TASK BRIEF -
Using the entries below, show all lines with the string "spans".

[Opening MATERIAL FOR THIS EXERCISE section]

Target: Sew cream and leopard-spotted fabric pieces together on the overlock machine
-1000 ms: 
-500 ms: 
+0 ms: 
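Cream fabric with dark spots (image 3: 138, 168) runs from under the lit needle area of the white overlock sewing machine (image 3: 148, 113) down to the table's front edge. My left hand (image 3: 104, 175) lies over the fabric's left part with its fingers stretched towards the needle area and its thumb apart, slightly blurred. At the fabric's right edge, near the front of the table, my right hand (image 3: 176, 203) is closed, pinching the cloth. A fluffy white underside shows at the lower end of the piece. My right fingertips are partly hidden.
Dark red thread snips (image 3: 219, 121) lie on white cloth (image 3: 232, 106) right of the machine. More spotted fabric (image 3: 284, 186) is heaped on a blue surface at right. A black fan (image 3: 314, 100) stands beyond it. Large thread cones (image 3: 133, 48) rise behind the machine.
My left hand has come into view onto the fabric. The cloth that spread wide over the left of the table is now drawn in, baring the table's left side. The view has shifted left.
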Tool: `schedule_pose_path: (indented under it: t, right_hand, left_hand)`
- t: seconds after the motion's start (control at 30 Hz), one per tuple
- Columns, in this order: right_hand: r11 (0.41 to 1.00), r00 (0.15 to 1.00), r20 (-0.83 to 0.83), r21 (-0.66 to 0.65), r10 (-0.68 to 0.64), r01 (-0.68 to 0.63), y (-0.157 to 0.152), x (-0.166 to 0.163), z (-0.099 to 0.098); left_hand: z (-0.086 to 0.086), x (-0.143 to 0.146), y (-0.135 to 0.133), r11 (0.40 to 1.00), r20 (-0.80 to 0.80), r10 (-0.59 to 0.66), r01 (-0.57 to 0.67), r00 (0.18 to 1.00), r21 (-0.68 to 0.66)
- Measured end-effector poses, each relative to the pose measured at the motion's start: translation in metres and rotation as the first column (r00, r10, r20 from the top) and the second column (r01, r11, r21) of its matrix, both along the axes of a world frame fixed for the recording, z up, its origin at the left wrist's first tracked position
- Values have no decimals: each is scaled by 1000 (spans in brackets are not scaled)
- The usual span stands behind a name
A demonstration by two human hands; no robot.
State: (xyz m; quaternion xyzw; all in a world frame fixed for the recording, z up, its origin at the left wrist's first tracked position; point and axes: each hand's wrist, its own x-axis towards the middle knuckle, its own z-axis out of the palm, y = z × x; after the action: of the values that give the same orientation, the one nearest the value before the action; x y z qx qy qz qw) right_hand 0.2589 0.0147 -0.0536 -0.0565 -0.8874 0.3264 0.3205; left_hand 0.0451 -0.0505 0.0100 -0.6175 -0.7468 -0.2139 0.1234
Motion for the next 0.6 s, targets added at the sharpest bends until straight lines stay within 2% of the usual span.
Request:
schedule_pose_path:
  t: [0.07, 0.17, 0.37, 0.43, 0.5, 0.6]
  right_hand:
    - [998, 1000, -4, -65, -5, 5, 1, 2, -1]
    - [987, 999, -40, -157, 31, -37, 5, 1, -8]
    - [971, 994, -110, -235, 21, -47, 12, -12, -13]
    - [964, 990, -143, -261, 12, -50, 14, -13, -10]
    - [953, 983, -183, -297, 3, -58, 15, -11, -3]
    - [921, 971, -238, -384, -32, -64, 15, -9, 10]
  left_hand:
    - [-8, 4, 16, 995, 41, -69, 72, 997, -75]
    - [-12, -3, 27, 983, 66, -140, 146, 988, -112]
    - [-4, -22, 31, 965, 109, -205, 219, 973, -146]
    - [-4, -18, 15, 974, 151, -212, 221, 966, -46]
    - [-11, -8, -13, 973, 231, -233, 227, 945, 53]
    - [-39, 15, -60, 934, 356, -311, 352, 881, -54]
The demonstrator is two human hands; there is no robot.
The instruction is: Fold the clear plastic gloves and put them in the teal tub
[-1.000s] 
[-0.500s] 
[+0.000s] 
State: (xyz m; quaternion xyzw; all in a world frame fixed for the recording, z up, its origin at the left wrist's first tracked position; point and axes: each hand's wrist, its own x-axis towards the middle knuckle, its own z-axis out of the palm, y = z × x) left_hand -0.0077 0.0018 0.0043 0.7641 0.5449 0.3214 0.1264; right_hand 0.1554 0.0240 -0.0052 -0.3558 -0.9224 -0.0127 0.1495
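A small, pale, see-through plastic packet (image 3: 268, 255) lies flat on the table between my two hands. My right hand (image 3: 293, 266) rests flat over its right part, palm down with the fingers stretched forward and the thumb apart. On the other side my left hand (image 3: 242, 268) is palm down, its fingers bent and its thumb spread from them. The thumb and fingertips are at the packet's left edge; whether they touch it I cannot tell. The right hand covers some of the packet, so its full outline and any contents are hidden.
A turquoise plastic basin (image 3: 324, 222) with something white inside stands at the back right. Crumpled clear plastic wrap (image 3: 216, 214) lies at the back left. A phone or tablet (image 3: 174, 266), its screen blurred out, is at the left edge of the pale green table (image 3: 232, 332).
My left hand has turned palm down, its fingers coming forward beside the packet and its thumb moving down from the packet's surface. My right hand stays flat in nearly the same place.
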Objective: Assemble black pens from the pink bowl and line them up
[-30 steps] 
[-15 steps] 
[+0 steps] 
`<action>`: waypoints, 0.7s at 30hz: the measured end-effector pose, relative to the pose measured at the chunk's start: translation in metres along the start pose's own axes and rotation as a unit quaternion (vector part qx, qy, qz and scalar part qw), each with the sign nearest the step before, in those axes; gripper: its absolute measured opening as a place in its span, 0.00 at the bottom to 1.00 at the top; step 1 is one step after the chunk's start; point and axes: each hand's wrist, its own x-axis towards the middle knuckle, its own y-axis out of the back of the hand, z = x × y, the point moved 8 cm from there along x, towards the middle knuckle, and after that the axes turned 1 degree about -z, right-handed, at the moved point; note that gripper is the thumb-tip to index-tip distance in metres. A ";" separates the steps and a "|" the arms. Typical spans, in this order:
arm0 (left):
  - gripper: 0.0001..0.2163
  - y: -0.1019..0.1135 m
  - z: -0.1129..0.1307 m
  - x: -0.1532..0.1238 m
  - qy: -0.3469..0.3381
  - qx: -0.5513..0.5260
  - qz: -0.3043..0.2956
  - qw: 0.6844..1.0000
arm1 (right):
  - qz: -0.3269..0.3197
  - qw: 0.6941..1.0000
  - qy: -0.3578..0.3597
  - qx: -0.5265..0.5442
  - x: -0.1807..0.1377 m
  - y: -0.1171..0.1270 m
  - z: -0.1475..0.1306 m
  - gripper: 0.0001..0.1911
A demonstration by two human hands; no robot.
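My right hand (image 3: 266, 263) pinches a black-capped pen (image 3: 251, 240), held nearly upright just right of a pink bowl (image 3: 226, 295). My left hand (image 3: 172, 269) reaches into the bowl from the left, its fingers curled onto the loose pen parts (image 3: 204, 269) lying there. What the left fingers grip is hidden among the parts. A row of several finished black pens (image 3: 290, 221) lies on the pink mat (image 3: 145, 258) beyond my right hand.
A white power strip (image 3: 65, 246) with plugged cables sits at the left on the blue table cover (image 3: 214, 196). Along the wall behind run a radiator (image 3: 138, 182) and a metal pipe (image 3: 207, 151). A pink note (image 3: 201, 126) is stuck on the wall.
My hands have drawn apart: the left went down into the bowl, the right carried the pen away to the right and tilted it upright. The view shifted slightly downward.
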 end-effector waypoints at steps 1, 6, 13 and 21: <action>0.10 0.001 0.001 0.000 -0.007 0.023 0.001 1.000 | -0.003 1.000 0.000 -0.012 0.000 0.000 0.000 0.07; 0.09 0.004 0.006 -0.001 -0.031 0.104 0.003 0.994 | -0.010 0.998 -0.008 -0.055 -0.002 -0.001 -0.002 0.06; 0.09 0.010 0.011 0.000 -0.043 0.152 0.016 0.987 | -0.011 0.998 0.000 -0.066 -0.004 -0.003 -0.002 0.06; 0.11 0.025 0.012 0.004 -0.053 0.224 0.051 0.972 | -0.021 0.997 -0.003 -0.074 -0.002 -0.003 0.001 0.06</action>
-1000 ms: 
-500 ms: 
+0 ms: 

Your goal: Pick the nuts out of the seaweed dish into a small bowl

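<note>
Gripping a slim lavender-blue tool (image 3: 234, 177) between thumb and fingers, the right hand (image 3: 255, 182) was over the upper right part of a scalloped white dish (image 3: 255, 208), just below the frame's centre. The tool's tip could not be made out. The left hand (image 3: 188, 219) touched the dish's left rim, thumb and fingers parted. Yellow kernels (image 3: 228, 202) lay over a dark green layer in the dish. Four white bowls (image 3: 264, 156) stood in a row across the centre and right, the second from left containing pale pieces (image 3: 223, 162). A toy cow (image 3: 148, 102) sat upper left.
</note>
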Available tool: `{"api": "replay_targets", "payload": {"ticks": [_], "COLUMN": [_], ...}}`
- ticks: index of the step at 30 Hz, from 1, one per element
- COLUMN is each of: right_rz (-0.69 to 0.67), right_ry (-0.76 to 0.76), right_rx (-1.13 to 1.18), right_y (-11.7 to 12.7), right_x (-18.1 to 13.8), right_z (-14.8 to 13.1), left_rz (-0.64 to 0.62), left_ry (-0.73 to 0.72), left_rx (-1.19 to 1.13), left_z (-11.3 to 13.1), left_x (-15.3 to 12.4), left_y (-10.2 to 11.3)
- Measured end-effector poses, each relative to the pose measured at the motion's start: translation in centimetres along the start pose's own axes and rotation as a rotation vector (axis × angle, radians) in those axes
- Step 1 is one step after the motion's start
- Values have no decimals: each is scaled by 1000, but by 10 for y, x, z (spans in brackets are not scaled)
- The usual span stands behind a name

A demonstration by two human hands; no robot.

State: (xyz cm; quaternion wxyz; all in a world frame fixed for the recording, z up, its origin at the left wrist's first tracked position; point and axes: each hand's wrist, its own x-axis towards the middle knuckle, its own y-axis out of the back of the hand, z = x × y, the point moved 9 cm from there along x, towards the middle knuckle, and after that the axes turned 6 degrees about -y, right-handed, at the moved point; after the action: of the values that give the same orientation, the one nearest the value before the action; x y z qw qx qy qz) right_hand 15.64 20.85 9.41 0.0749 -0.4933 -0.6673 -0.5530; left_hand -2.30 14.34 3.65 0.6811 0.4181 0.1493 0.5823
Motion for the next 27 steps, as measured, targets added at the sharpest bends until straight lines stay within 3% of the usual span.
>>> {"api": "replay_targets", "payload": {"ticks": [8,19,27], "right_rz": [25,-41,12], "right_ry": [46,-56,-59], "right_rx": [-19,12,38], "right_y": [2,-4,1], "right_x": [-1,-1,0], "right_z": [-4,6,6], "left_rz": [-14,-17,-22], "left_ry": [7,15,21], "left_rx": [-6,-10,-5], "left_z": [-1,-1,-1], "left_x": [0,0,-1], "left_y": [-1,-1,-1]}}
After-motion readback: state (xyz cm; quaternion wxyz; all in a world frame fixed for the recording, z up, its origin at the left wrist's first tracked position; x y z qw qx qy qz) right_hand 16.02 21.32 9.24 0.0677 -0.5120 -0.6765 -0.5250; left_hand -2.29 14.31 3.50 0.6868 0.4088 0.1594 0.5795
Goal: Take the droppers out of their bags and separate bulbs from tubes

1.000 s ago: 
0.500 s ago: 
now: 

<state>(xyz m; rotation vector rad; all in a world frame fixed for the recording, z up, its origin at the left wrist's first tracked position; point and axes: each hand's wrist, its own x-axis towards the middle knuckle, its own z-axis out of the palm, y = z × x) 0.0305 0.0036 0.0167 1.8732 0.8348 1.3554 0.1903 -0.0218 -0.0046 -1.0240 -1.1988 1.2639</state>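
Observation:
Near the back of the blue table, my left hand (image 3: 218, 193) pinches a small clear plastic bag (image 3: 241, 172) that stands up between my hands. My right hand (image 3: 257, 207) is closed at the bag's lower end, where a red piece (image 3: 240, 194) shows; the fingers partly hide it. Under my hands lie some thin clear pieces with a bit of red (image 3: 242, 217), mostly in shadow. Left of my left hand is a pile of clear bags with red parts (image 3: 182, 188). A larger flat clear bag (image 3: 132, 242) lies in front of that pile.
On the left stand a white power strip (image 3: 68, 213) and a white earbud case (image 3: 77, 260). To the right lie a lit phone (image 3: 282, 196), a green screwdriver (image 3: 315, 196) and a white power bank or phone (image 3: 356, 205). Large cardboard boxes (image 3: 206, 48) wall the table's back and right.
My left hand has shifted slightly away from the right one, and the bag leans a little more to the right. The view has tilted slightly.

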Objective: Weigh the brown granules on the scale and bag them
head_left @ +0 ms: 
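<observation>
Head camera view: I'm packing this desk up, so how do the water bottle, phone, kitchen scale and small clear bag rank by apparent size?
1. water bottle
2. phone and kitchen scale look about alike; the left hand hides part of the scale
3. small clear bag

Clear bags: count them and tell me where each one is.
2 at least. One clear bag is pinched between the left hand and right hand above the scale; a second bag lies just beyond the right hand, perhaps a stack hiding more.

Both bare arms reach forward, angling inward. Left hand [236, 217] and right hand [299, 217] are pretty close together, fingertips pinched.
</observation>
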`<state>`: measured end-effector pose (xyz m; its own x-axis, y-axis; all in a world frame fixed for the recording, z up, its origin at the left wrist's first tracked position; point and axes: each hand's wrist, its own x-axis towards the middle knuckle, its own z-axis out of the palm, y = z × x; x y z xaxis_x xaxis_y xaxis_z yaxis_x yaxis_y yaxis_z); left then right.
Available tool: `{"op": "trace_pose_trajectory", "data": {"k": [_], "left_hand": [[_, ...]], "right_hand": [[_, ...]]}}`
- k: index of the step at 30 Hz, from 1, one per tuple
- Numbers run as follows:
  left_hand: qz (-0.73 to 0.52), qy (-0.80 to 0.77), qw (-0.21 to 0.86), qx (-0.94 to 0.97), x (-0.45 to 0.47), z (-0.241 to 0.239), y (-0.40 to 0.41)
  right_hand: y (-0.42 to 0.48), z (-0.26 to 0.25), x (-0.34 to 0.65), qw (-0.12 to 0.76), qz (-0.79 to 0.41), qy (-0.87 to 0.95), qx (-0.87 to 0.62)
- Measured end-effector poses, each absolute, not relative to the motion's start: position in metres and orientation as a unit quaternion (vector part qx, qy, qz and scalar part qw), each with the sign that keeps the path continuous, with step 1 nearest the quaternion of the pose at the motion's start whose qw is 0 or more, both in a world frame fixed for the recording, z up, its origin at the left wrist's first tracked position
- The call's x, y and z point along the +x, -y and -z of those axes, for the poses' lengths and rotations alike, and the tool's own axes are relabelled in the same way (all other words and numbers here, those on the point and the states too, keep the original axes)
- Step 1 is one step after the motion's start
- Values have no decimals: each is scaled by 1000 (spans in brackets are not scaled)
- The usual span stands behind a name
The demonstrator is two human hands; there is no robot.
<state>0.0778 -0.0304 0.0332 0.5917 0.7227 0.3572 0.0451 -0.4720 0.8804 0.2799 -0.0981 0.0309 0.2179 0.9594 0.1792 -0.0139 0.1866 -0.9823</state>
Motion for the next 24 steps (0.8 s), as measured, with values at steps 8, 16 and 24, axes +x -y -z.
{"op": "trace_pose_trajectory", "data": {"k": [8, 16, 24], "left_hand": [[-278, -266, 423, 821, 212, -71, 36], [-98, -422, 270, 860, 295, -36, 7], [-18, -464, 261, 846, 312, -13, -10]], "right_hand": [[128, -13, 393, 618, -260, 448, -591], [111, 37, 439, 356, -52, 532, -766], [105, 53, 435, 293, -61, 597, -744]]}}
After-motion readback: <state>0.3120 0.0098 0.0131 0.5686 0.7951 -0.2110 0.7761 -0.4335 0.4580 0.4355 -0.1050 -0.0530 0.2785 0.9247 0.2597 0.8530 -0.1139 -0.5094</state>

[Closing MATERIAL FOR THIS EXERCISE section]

OUTPUT OF THE TASK -
- Values have no decimals: each is scaled by 1000 (spans in brackets are not scaled)
`<action>`: waypoints, 0.7s at 30hz: the measured end-effector pose, relative to the pose measured at the chunk's start: translation in metres along the start pose's own axes and rotation as a unit quaternion (vector part qx, qy, qz and scalar part qw), each with the sign nearest the step before, in those axes; gripper: its absolute measured opening as a place in its span, 0.00 at the bottom to 1.00 at the top; step 1 is one step after the chunk's start; point and axes: each hand's wrist, its own x-axis towards the middle knuckle, its own y-axis out of the back of the hand, z = x × y, the point moved 8 cm from there along x, towards the middle knuckle, and after that the axes turned 1 degree about -z, right-handed, at the moved point; note that gripper is the thumb-tip to index-tip distance in metres. A ";" separates the steps and a "|" the arms. Typical spans, in this order:
- Values have no decimals: each is scaled by 1000, but by 10 for y, x, z (spans in brackets are not scaled)
- Values have no decimals: each is scaled by 1000 (spans in brackets are not scaled)

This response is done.